Come autumn and the gentle breeze is laden with the fragrant aroma of Sheuli (night flowering Jasmine), the landscape a mass of white Kash phool (wild sugar cane) amidst the green, a signal that the festive season is round the corner.
Across India, Sharad Navaratri is observed. During those nine nights Ma Durga is worshipped in her different incarnations. While Pujas and rituals are observed during the days, evenings are for religious dance forms to worship the Goddess. If in Gujarat folks celebrate by swaying to the vibrant music and indulge in the hugely popular and traditional dance form ‘Garbha’, in Bengal it is the ‘Dhunuchi’ dance accompanied by the booming beat of the ‘dhak’
For the Bengali, the countdown begins on Mahalaya six days ahead of MahaSaptami when Devi Mahamaya begins her annual journey from her abode, Mount Kailash to her parental home down earth along with her four children Laxmi, Saraswati, Ganesha and Karthik.
Mahalaya also marks the end of pitri paksha and the beginning of the auspicious Devi paksha, the new moon day in the month of Ashwin.
The City of Joy is decked up like a bejeweled princess, life comes to a complete halt as pandal hopping, food stalls and of course the ‘adda’ and ‘cha’ becomes an integral part of life for those four days.
Tea is literally what keeps the average Bengali going and Kolkata is a city obsessed with its cha. The Kolkatan’s characteristic adda, the endless discussion, the roadside vendor serving chai in earthen tea cups is what keeps the city so alive, so vibrant.
From the Best of Darjeeling infusions to the street version ‘cha’, Kolkata’s interest in tea is unparalleled. Be it the local chaiwala, the mid-segment stall or the high end tea outlet –it is always bustling and business has always been good.
The very British way of having tea with milk and sugar led to the blending of Assam or Assam-Darjeeling that could take milk and additives like ginger, cardamom, cinnamon etc., while ensuring it indulges the Bengali taste buds used to the peppery fare.
Darjeeling tea has been an all-time favourite of the Bengalis. Most of them being tea connoisseurs can easily distinguish tea based on the blends, origin, the aroma and colour.
Flushes refer to the time of plucking tea leaves and Darjeeling tea is characterized by the four seasons-spring, summer, monsoon and autumn.
From the first flush to the last harvest, the essence of the tea changes from light and delicate to more concentrated and full bodied.
The tea leaves plucked in spring have less moisture hence a bit astringent. This highly sought after first flush uses youngest tender leaves and has a delicate fresh flavor. It is less oxidized during processing, looks greener than the average black tea. No wonder tea connoisseurs consider it as the ‘champagne of teas’.

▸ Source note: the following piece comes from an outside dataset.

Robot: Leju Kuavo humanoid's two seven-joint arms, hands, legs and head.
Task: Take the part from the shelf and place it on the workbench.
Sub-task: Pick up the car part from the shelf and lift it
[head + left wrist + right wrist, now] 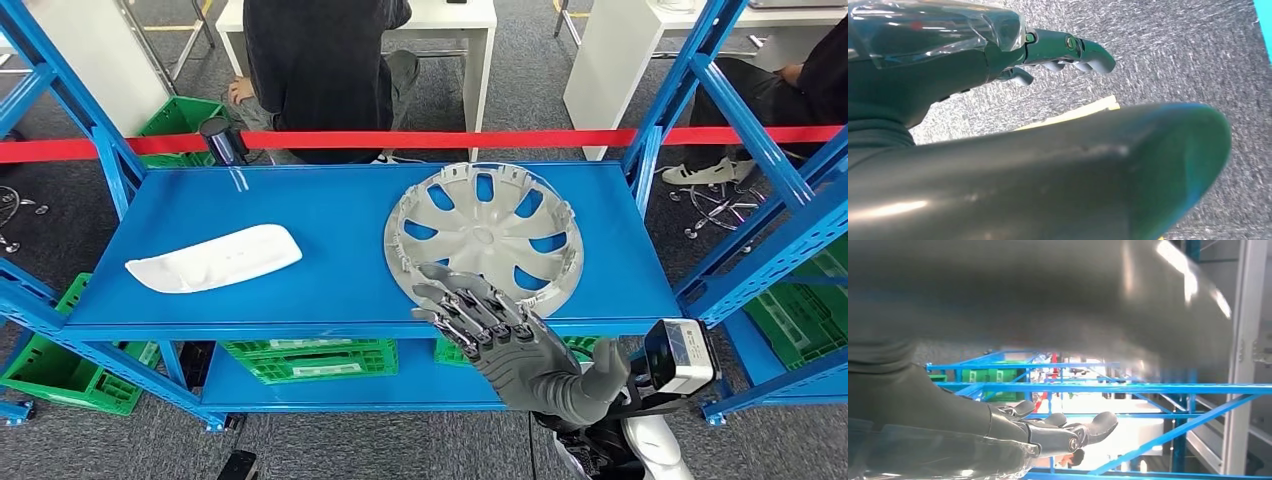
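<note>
My right hand point(487, 318): fingers spread, holding nothing, poised over the near edge of the shelf point(330, 215) at the rim of the part point(484, 236), a silver wheel cover lying flat toward the shelf's right end. My left hand point(1058, 52): fingers loosely curled, empty, hanging over grey floor. Status: part not yet gripped, lift and transfer to workbench outstanding; green crates point(310, 358) below the shelf, contents not discernible.

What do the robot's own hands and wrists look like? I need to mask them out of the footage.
The right hand has a grey ribbed cover over its back, a thick grey thumb and dark metallic segmented fingers. A black-and-silver camera box sits at the wrist, above white body shell. The left hand has dark fingers, a glossy clear film wrap and a smooth dark thumb.
</note>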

The second flush is plucked as early as April, has more moisture, can be rolled out better and we get that distinctive flavor, highly aromatic cup of Darjeeling tea.
Teas from the monsoon flush which runs from July to September is stronger ,bolder and often used to make ice tea and commercially this tea is used in tea bags
The autumnal flush teas plucked in the months of October to November produces a deep brown liquor and has a rich full flavor.
Chai is somewhat healthy. Apart from the rich polyphenol content which help to detoxify cell damaging free radicals, few spices when added to tea also aids in destressing. Ginger and cardamom helps in the digestive process. Cloves, pepper and cinnamon are warming –overall an invigorating drink.
Kolkata is passionate about tea and what could be a better time to rediscover it than Durga Puja. The right time to reconnect with one’s family and friends over a cup of Darjeeling.
A cup of water is boiled in a utensil with crushed ginger, sugar and cardamom (optional) for about 2 minutes. Tea leaves is added and brewed for another minute. The mixture is allowed to settle in for a minute before it is strained and poured into a cup.
Alternately one can use honey instead of sugar. There –that’s my favourite cup of cha.